SCD Type 2 Implementation | Spark Practical Scenarios
← All Scenarios

Implementing SCD Type 2: Handling CDC Data Feeds.

Building a historical record pipeline to track state changes in dimensions over time.

Imagine a customer changes their subscription from "Free" to "Premium." In a standard update, you lose the "Free" record. In SCD Type 2, we expire the old row and insert a new one. We will take a daily CDC (Change Data Capture) file from S3 and merge it into our master table using a Full Outer Join pattern (compatible with standard Parquet).

We start with a Master table and a new Batch of updates for the day.

Master Table (Current State)
| user_id | tier | start_date | end_date | is_current |
| 505 | Free | 2023-01-01 | null | true |
Daily CDC Feed (S3 Updates)
| user_id | tier | updated_at |
| 505 | Premium | 2024-01-26 |

To perform SCD Type 2 in Spark, we join the Master and CDC data. We identify which rows are New, which are Expired, and which remain Unchanged.

from pyspark.sql.functions import *
from pyspark.sql.window import Window

# 1. Load Data
master_df = spark.read.parquet("s3a://warehouse/customers/")
cdc_df = spark.read.parquet("s3a://landing/cdc/date=2024-01-26/")

# 2. Join Master and CDC
# We only join with 'is_current' records of Master
joined_df = master_df.filter(col("is_current") == True).alias("m") \
    .join(cdc_df.alias("c"), col("m.user_id") == col("c.user_id"), "full_outer")

# 3. Handle Three Logical Cases:
# Case A: Row is expired (Exists in both, CDC has new data)
# Case B: Row is new (Exists only in CDC)
# Case C: Row is unchanged (Exists only in Master)
    

We use unionByName to combine the records that need to be closed (end_date set) and the new records that need to be opened.

# Identify Records to "Close" (End-dating the old Master row)
expired_records = joined_df.filter(col("c.user_id").isNotNull() & col("m.user_id").isNotNull()) \
    .select("m.*") \
    .withColumn("end_date", col("c.updated_at")) \
    .withColumn("is_current", lit(False))

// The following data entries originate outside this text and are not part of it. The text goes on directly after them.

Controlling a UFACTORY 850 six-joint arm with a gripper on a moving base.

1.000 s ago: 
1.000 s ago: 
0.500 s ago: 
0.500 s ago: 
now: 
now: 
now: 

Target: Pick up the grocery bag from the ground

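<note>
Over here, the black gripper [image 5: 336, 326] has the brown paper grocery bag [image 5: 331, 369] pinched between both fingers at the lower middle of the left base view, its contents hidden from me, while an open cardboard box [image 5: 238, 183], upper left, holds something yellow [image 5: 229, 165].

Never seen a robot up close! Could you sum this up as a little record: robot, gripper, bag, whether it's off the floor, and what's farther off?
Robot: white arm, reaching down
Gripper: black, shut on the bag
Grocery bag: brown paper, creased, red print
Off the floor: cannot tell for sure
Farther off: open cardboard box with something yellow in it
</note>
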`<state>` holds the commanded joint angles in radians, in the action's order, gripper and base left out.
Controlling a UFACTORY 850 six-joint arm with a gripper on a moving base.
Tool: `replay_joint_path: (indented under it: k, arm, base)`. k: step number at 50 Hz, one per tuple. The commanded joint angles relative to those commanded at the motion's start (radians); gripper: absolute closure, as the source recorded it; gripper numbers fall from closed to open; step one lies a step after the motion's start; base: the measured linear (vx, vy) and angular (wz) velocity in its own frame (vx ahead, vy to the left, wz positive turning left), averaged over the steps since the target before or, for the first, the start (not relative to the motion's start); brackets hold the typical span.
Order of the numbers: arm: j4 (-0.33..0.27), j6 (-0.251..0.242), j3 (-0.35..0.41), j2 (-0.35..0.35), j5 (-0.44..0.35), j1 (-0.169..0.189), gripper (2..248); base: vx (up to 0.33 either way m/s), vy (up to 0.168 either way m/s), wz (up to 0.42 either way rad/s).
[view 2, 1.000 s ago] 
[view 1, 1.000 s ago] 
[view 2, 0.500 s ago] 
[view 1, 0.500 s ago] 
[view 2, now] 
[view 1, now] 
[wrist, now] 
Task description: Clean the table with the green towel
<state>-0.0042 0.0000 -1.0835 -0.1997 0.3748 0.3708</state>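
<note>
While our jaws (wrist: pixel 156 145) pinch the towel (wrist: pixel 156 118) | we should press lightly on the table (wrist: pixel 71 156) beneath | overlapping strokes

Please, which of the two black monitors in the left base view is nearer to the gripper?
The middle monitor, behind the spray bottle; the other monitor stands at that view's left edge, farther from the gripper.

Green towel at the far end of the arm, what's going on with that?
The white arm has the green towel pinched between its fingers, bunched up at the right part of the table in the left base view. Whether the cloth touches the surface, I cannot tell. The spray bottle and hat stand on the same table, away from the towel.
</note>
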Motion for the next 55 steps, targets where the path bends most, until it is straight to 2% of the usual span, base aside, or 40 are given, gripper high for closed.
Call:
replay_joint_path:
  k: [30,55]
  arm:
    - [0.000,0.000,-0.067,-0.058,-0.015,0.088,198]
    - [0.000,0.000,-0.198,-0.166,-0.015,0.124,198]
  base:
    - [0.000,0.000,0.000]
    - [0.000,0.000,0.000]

# Identify "New" Records (The new state from CDC)
new_records = cdc_df.select(
    col("user_id"), 
    col("tier"), 
    col("updated_at").alias("start_date"),
    lit(None).cast("string").alias("end_date"),
    lit(True).alias("is_current")
)

# Identify "Existing History" (Previous versions already closed)
history_df = master_df.filter(col("is_current") == False)

# Final Union
final_master_df = history_df.unionByName(expired_records).unionByName(new_records)
    
Final Master Table
| user_id | tier | start_date | end_date | is_current |
| 505 | Free | 2023-01-01 | 2024-01-26 | false | (Expired)
| 505 | Premium | 2024-01-26 | null | true | (Active)

In a production environment, we save this back to S3 using partitionBy on the is_current flag or start_date to optimize downstream queries.

final_master_df.write \
    .mode("overwrite") \
    .partitionBy("is_current") \
    .parquet("s3a://warehouse/customers_v2/")

# Optional: Log the count of changes for monitoring
change_count = expired_records.count()
print(f"Processed {change_count} updates today.")
    
Q: Why use Full Outer Join instead of a simple Left Join? A Full Outer Join allows us to capture records that exist only in the CDC feed (New Users) AND records that exist only in the Master (Existing users with no changes) in a single pass.
Q: How do you handle multiple updates for the same user in one CDC batch? You must use a Window Function (row_number().orderBy(desc("updated_at"))) on the CDC dataframe before the join to ensure you are only processing the latest state for each user.